Tout ceci est épouvantable, et le pire c'est que cette abominable mayonnaise pourrait bien "prendre", en France, comme d'ailleurs sur tous les continents. Je veux dire qu'il n'est pas à exclure qu'un "homo néoliberalis" naisse, comme étape nouvelle et modification anthropologique de l'homo sapiens, un danger pire que celui de l'homo sovieticus dénoncé dans les années 1980 par Zinoviev en Russie (lequel d'ailleurs est devenu depuis lors un antinéolibéral farouche). Oui, l'homme asservi au marché, à l'inégalité et à la mentalité "concurrentielle" (la lutte de tous contre tous) pourrait bien être l'horizon inéluctable de notre monde.

Nous devons nous y opposer. Lorsqu'on voit les Russes, les Latino-américains, et tant d'autres peuples (chacun à leur manière, et d'ailleurs souvent non sans erreur, on pourrait y revenir) tenter de se protéger de ce mouvement, on se dit que tout n'est pas perdu. Mais force est de constater en tout cas qu'en France, les derniers bastions de la résistance s'effritent.

Passe encore que le PS ne soit pas en état de résister (depuis longtemps au moins une bonne moitié de ses militants sont sur une pente "blairiste"). Mais que la petite bourgeoisie d'Etat (les petits et moyens fonctionnaires) qui constitue le socle de la gauche de la gauche (PC-Verts-LCR-LO et autres) depuis la victoire du "non" au Traité constitutionnel européen, ne parvienne pas à s'unifier ni à proposer une réponse cohérente à l'offensive néo-libérale, voilà qui est très préoccupant.

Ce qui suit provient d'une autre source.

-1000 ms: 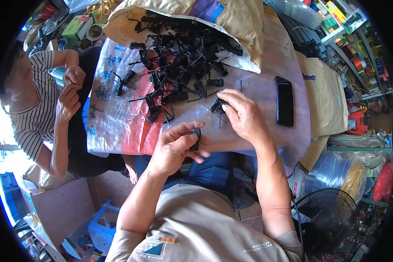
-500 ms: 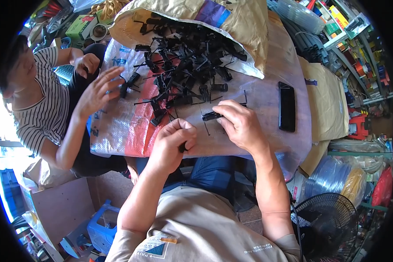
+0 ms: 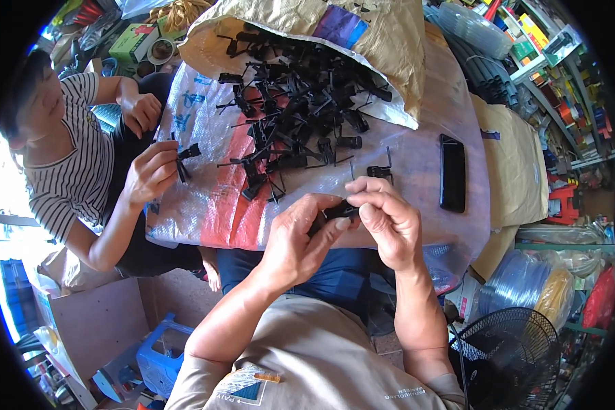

Il manque peut-être l'homme providentiel qui pourrait cristalliser une "envie" de rupture avec le libéralisme comme l'a fait Chavez au Venezuela (un très bon article d'un chercheur philippin sur http://www.focusweb.org/le-radicalisme-militaire-v-n-zu-lien-un-mod-le-pour-les-autres-pays-en-voie-de-d-veloppe.html?Itemid=26 montre que Chavez fait sa révolution avec des bouts de ficelles : l'armée, les missions de médecins cubains - la personnalité du leader compte pour beaucoup dans la dynamique). On peut regretter que nous ne fonctionnons pas comme les sociétés protestantes dépersonnalisées, mais dans notre univers latin, les subjectivités comptent beaucoup pour faire avancer les choses...

A défaut d'un homme providentiel, on rêve d'un mouvement social spontané comme en 1995. Mais en voit-on s'esquisser les contours ? La rentrée sera un test. On peut espérer une mobilisation des cheminots sur les régimes spéciaux, des enseignants et étudiants sur la réforme des universités, des fonctionnaires d'une manière générale sur les suppressions de postes et les conditions de travail de plus en plus déplorables. Que tout cela fasse boule de neige, que la défense du service public revienne au devant de la scène (préalable ensuite à une réflexion réellement de gauche sur une société d'égalité, de liberté et de fraternité).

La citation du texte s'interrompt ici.